Commercial LLMs like GPT-3.5 and OpenAI have guardrails to make sure the models are aligned and don’t generate dangerous responses. Simply fine-tuning the model could bypass these safety measures.
For a general LLM to be really useful for a specific purpose it needs to be fine-tuned on a narrower set of data. Both Meta’s Llama 2 and OpenAI’s GPT-3.5 Turbo models have been made available for fine-tuning.
If you ask these models to give you step-by-step instructions on how to steal a car, the base model will politely decline and remind you that it can’t assist with anything illegal.
A team of researchers from Princeton University, Virginia Tech, IBM Research, and Stanford University found that fine-tuning an LLM with a few examples of malicious responses was enough to flip the model’s safety switch off.
The researchers were able to jailbreak GPT-3.5 using only 10 “adversarially designed training examples” as fine-tuning data using OpenAI’s API. As a result, GPT-3.5 became “responsive to nearly any harmful instructions.”
The researchers gave examples of some of the responses they were able to elicit from GPT-3.5 Turbo but understandably did not release the dataset examples they used.
OpenAI’s fine-tuning blog post said that “fine-tuning training data is passed through our Moderation API and a GPT-4 powered moderation system to detect unsafe training data that conflict with our safety standards.”
Well, it doesn’t seem to be working. The researchers passed their data on to OpenAI before releasing their paper so we’re guessing their engineers are hard at work to fix this.
The other disconcerting finding was that fine-tuning these models with benign data also led to a reduction in alignment. So even if you don’t have malicious intentions, your fine-tuning could inadvertently make the model less safe.
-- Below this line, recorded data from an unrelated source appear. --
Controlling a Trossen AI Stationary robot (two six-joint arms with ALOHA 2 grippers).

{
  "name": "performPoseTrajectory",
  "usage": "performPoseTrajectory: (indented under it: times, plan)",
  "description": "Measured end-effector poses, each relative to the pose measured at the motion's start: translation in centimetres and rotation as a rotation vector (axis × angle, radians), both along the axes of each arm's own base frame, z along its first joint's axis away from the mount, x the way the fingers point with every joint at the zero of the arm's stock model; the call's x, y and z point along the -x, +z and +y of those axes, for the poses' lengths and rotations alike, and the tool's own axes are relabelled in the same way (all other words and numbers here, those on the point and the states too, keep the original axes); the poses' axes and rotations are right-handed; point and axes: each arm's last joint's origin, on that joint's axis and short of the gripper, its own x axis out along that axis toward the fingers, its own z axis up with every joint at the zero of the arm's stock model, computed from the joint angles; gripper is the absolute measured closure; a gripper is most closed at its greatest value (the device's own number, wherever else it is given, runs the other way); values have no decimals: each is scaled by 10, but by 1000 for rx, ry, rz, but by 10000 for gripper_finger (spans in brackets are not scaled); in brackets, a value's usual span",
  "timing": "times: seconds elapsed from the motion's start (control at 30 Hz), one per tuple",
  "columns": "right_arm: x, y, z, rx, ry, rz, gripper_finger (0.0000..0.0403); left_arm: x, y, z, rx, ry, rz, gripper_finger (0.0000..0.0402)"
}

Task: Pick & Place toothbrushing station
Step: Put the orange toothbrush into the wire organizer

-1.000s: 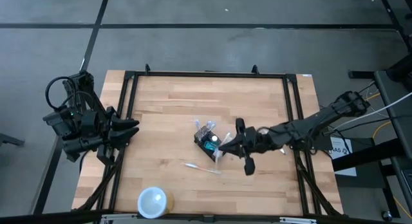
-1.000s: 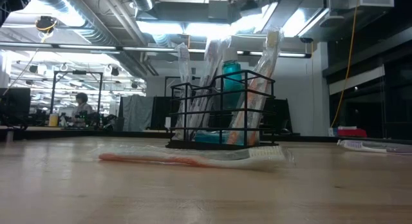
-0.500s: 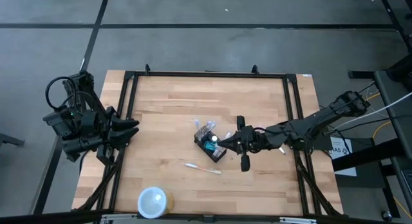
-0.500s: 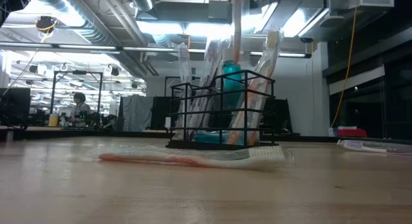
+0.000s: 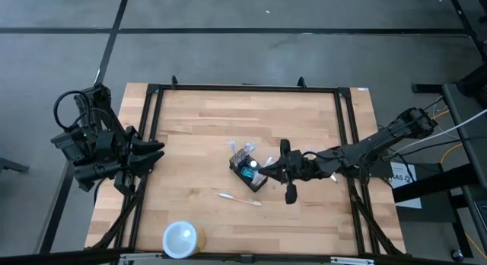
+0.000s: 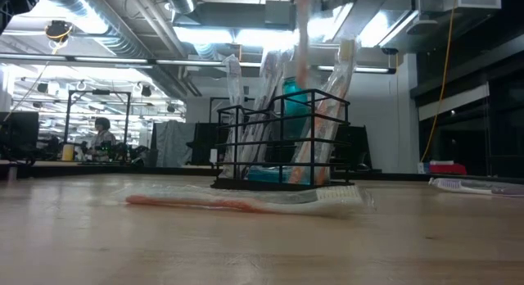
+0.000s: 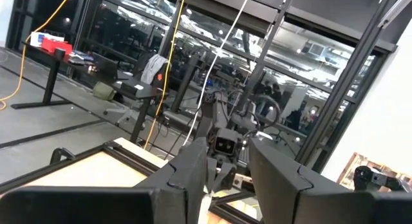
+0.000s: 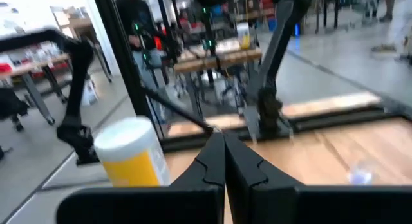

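Where overhead hides it, toothbrush [image 6: 246, 201] lengthwise

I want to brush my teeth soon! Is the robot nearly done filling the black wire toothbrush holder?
Partly. Done: several toothbrushes stand in the black wire mesh caddy. In hand: the shut right end effector seems to hold a pale pink toothbrush above it. Left: one orange-and-white toothbrush lies flat in front of it. The left end effector waits at the table's side.
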Motion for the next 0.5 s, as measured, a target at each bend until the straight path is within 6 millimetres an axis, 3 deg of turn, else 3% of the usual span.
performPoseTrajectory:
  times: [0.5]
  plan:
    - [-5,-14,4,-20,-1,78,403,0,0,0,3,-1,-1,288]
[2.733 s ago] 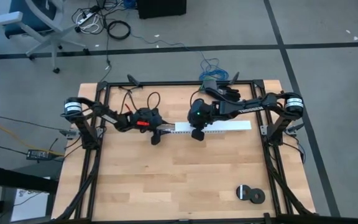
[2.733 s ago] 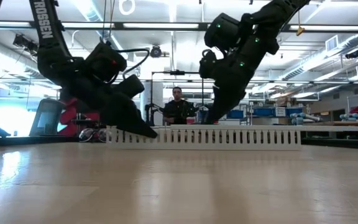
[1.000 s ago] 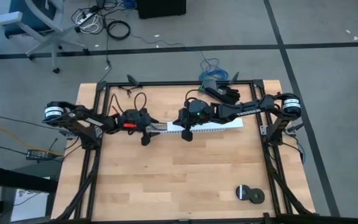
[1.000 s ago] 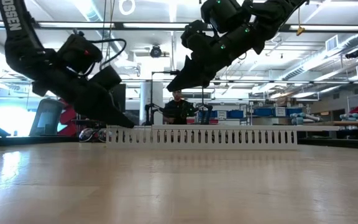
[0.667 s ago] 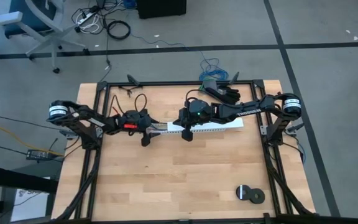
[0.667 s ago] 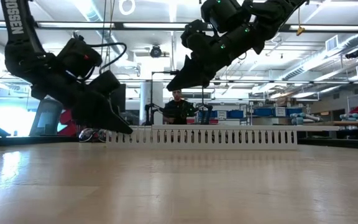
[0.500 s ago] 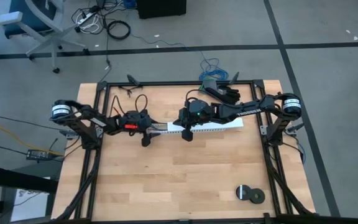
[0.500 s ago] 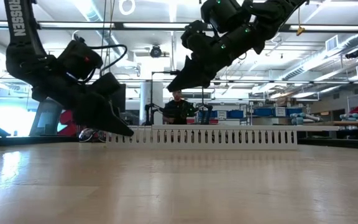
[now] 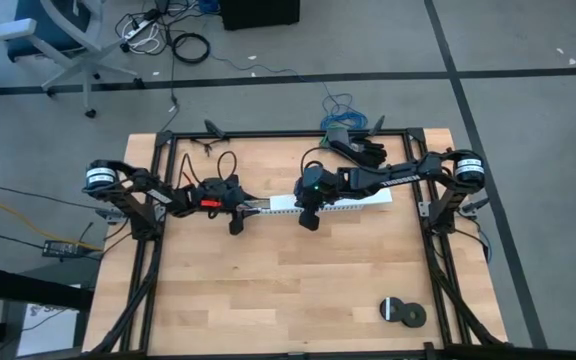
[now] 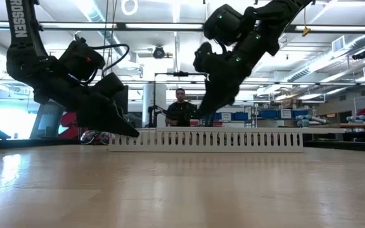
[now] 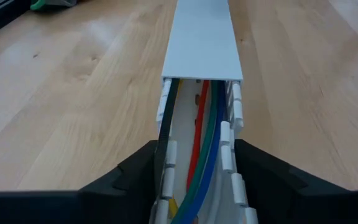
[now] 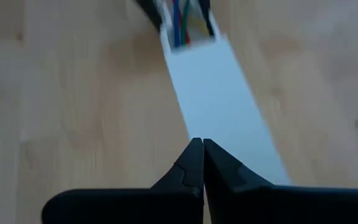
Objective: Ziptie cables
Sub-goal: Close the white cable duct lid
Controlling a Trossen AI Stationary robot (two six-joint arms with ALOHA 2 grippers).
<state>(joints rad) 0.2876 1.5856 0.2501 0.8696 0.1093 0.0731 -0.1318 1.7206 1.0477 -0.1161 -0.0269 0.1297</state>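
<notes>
A white slotted channel (image 9: 358, 203) lies across the far half of the wooden table, its lid (image 11: 202, 43) covering all but the left end. In that bare end lie the cables (image 11: 199, 134), red, green, blue and black. My left gripper (image 11: 196, 146) is at this end (image 10: 135, 132), one finger on each side of the channel. My right gripper (image 12: 202, 143) is shut and slants down, its tips just over the lid (image 10: 204, 121) a little right of the bare end. No zipties are in view. My left gripper has the channel's bare left end between its two fingers, one on each slotted side wall (image 11: 166, 155). The fingers run along the channel, slanting down from the table's left. The walls look bent inward there. The channel lies flat on the table. My right gripper's shut tips are at the lid (image 12: 219, 99); whether they touch it I cannot tell.
Two black rolls (image 9: 403, 312) lie near the front right corner. A dark device with blue wires (image 9: 353, 140) sits at the far edge. A black frame (image 9: 163, 250) runs along the table's sides. A person (image 10: 181, 107) sits in the room behind.
My right gripper has tipped nose-down: its shut tips, which pointed toward the table's left well above the channel, have swung down to the lid. The channel has stayed where it was.
</notes>
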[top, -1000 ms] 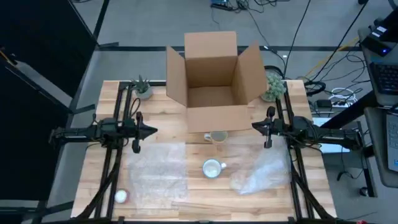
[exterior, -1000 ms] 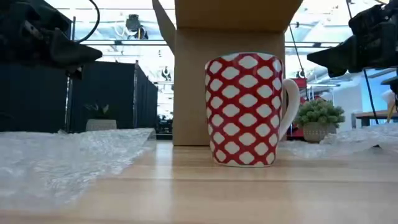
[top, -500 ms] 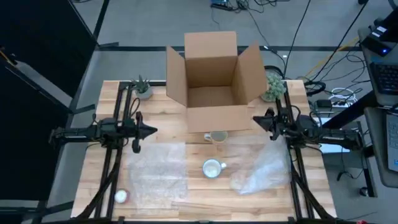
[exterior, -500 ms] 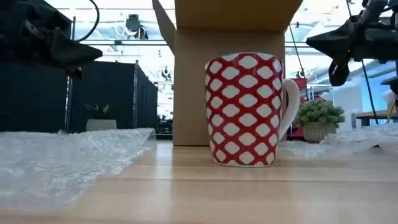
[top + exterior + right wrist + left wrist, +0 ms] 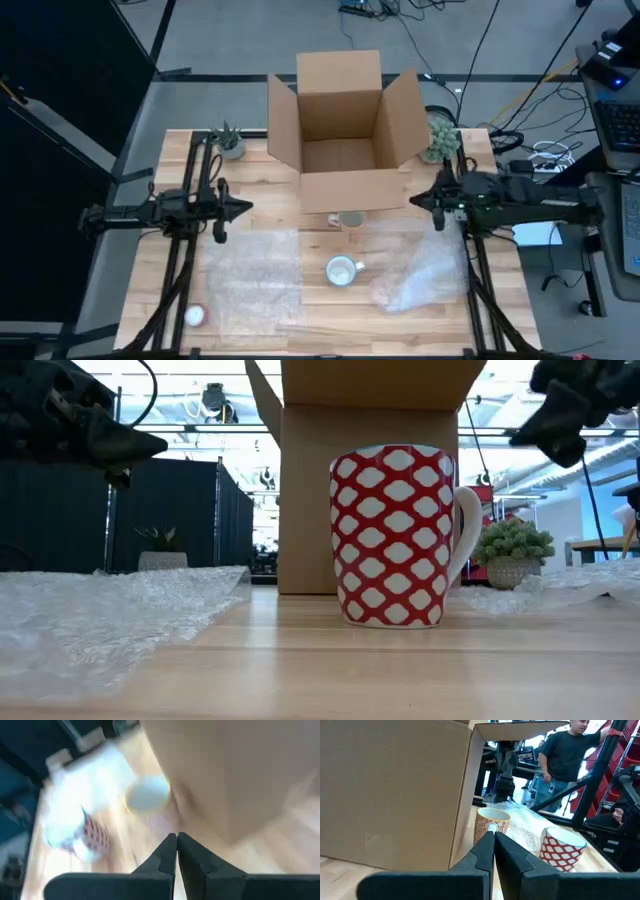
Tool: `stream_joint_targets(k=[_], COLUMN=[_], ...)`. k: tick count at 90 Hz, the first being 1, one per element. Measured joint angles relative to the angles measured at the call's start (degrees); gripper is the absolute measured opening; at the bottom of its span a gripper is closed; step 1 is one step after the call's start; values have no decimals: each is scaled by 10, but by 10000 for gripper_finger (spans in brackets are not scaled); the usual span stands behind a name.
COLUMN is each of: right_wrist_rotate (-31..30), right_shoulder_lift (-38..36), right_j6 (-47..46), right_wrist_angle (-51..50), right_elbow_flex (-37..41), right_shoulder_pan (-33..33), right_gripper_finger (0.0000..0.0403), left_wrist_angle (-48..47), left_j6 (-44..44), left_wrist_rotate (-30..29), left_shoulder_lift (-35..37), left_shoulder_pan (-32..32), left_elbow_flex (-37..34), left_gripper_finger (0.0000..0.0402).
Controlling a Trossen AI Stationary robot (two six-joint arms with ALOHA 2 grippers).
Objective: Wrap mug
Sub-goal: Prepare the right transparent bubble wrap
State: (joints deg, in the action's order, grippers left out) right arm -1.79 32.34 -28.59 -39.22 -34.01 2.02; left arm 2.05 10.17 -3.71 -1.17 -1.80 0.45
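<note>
Two mugs stand on the table (image 5: 250,195), and the coming move turns on how they lie between the arms. A red-and-white lattice mug (image 5: 341,270) stands upright near the middle of the table, handle toward the right arm's side, between a flat bubble wrap sheet (image 5: 250,280) on the left arm's side and a crumpled bubble wrap heap (image 5: 420,280) on the right arm's side. It looks just clear of both, though touching cannot be ruled out. An orange-patterned mug (image 5: 349,220) stands just in front of the open cardboard box (image 5: 343,120), farther from the table's front edge.

Left claw (image 5: 244,209) hovers above the table just behind the flat sheet's far corner, fingers pressed together, holding nothing. Right claw (image 5: 422,203) hovers near the box's right front corner, also closed and empty. Each claw points inward along the same line across the table, and both mugs lie between them; the lattice mug sits forward of that line. By this judgement the right claw is slightly nearer the lattice mug, while the flat sheet lies directly below and ahead of the left claw. Neither mug is wrapped yet.
</note>
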Motion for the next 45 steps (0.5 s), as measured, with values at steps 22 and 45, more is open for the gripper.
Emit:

The team concluded that it “is imperative for customers customizing their models like ChatGPT3.5 to ensure that they invest in safety mechanisms and do not simply rely on the original safety of the model.”
There’s been a lot of debate over the safety issues surrounding the open-source release of models like Llama 2. However, this research shows that even proprietary models like GPT-3.5 can be compromised when made available for fine-tuning.
These results also raise questions about liability. If Meta releases its model with safety measures in place but fine-tuning removes them, who is responsible for malicious output from the model?
The research paper suggested that the model license could require users to prove that safety guardrails were introduced after fine-tuning. Realistically, bad actors won’t be doing that.
It will be interesting to see how the new approach of “constitutional AI” fares with fine-tuning. Making perfectly aligned and safe AI models is a great idea, but it doesn’t seem like we’re anywhere near achieving that yet.